Among the topics were LIC’s burgeoning television and film industry, the arts and culture scene and the area’s future as a tech hub. The biggest crowds gravitated to panels on real estate issues, both residential and commercial.

With 7,500 residential units completed since 2007 with another 12,700 planned or already under construction, the question of rental or condo was explored by developers and brokers.

Justin Elghanayan, president of Rockrose Development Corp., is in the process of remaking the Court Square district with thousand of rental units.

“People get invested in LIC, and I think what’s happening is we’re actually gestating a huge condo market,” he said. “I think the next wave is going to be very high demand for condos.”

Eric Benaim, co-founder of Modern Spaces, explained that as families grow, space becomes an issue.

“There’s a lack of larger apartments in the neighborhood,” he said. “As families grow, there’s little inventory of three- and four-bedroom apartments, so they are forced to move to the suburbs. Condos would fill a need.”

A separate panel discussing commercial and industrial real estate addressed the need for more space.

“Demand is actually still great for commercial space in Long Island City,” Real Deal publisher Amir Korangy said, “from industrial uses to space for creative sector companies.”

That issue was explored deeply by the LIC Summit’s Keynote Panel. City Planning Director Carl Weisbrod said Long Island City has to go vertical.

“Historically, manufacturing had to be very horizontal and it’s one of the reasons New York City lost so many manufacturing jobs over the past 70 years,” he said. “Technology has changed where now you can go vertical for industrial use, allowing businesses to expand. I believe we are beginning to look at that.”

Jonathan Bowles, executive director of the Center for an Urban Future, discussed the needs of tech start-up companies.

“We’re not going to grow the tech district without proper planning,” he said.

Bowles then discussed the possibilities of the area around the F train stop on 21st Street.

“We must make conversions at the old loft buildings there to attract the tech crowd.
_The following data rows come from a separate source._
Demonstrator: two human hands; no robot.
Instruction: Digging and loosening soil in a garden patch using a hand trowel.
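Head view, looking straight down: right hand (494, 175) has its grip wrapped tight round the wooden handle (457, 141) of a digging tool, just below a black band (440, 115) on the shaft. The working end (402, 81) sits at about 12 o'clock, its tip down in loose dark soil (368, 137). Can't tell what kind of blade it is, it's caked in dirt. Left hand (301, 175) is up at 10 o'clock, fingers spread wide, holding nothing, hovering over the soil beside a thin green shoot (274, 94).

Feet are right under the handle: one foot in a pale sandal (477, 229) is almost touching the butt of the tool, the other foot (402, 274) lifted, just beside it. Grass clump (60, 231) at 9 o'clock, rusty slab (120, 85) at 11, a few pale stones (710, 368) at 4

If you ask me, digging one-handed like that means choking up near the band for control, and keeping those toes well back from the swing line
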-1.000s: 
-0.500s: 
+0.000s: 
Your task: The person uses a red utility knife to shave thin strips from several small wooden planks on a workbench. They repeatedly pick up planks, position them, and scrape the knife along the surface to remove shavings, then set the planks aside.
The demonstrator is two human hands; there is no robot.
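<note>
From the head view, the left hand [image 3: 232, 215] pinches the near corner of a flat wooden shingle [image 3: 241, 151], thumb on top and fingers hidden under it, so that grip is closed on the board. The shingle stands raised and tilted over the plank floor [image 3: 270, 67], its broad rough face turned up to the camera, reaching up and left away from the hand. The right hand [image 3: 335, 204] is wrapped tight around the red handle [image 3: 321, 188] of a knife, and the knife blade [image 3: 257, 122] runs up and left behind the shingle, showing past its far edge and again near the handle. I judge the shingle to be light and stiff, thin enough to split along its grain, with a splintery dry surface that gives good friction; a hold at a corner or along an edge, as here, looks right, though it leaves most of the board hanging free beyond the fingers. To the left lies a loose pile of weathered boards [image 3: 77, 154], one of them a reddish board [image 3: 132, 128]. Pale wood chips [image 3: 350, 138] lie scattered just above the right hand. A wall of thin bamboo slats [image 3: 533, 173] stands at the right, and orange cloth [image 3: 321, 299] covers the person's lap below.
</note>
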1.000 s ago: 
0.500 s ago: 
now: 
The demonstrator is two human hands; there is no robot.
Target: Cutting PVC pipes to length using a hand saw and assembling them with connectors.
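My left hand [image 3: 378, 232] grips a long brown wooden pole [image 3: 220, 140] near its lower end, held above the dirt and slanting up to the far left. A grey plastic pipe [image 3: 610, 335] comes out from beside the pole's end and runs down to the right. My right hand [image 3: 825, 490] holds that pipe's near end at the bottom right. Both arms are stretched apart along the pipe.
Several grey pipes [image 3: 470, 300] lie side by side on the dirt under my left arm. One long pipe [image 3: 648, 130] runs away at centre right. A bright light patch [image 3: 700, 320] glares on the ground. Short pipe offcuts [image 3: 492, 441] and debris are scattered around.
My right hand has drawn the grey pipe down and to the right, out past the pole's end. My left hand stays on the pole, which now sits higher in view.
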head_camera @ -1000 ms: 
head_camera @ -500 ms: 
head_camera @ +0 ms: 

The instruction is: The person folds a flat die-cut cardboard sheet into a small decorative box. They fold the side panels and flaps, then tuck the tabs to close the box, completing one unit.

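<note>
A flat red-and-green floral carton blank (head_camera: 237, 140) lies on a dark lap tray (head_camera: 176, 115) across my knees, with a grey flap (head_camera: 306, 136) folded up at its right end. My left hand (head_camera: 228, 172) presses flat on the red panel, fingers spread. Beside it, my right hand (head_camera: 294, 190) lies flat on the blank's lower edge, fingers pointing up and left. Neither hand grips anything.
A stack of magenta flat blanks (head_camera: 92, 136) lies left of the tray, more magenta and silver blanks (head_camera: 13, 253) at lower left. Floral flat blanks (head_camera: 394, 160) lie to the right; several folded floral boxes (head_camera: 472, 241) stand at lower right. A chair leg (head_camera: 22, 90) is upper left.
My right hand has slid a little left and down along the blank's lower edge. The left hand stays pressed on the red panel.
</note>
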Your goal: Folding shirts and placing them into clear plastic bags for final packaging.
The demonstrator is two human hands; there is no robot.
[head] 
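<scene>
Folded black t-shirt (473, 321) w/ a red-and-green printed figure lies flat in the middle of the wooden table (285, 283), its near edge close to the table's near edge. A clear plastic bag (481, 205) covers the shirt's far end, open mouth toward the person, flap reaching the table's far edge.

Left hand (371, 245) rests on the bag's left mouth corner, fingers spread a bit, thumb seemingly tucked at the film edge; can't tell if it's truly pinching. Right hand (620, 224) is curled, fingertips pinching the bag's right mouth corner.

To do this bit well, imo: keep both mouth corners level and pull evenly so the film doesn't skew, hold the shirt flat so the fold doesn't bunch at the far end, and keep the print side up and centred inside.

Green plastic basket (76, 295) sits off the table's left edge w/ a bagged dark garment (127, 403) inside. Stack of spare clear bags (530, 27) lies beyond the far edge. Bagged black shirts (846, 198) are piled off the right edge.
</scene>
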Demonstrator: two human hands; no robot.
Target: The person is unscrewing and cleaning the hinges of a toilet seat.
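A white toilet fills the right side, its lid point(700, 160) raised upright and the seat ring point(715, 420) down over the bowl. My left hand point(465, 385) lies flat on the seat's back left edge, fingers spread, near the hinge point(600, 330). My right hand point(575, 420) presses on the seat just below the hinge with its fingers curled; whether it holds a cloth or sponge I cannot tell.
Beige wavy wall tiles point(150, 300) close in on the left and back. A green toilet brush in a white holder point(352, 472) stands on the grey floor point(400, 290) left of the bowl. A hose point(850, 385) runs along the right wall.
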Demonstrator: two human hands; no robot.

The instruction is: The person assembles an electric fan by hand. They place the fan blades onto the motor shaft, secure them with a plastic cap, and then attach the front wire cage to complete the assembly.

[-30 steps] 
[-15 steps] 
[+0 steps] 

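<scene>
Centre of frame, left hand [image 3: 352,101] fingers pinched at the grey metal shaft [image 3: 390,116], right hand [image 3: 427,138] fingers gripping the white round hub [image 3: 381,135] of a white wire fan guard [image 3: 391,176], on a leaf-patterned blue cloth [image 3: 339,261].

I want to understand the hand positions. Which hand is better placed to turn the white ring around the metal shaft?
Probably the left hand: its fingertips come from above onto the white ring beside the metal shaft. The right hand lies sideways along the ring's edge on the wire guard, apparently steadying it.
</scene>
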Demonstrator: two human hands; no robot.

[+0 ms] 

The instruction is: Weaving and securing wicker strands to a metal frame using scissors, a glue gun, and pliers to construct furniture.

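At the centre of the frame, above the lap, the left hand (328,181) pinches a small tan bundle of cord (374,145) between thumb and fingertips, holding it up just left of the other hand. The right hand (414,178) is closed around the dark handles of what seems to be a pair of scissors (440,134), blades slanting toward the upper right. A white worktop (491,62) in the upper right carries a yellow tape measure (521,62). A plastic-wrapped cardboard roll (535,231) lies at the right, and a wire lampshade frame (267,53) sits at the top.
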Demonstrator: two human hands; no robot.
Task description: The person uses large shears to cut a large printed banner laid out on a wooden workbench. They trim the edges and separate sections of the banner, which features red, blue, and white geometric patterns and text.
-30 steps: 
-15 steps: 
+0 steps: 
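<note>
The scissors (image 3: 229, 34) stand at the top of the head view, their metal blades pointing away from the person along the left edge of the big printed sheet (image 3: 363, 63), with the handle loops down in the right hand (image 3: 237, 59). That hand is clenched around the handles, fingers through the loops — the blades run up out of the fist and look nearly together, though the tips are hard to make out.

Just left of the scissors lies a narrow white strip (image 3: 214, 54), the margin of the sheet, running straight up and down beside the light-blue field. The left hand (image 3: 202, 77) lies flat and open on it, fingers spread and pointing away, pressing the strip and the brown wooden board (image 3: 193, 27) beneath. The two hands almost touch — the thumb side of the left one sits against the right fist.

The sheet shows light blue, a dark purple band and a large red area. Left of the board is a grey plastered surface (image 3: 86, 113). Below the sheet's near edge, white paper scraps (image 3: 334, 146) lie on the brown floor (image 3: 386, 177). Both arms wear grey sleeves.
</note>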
It’s the only stop on the F line that connects with Roosevelt Island,” he said, referring to the Cornell NYC Tech campus now being built there.

Weisbrod agreed, saying, “That’s a corridor that really cries out for upgrading, whether it’s for industrial expansion, whether it’s technology, whether it’s residential or ideally conceivably for all. That’s to me the real exciting challenge of Long Island City, which is ow do we manage to create a new topology that engages all of these great needs of the city?”